- **TASK PROMPT**: Go through the listing and transcribe each line exactly.
[[ RECORDED INFORMATION, beginning ]]
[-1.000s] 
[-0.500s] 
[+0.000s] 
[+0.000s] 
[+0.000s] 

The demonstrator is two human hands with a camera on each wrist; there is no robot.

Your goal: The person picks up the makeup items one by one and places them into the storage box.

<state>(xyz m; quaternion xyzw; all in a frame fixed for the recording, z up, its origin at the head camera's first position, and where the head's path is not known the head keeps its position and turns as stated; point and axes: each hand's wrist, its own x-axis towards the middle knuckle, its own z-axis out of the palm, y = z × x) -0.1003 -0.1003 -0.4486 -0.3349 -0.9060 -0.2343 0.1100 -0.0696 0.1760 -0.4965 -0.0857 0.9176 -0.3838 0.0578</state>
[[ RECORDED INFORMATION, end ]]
- **THE ANSWER**:
[-1.000s] 
[-0.500s] 
[+0.000s] 
[+0.000s] 
[+0.000s] 

The demonstrator is two human hands with a camera on each wrist; there is no robot.

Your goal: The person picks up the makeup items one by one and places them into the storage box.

<state>(xyz m; quaternion xyzw; all in a frame fixed for the recording, z up, its origin at the head camera's first position, and where the head's path is not known the head keeps its position and turns as stated; point and axes: each hand's wrist, its own x-axis towards the middle knuckle, its own z-axis out of the palm, y = z × x) -0.1003 -0.1003 -0.4486 -0.3349 -0.9060 -0.2343 0.1100 -0.0696 0.1760 -0.4965 -0.0857 0.9176 -0.3838 0.0578</state>

Nothing remains to be added to the answer.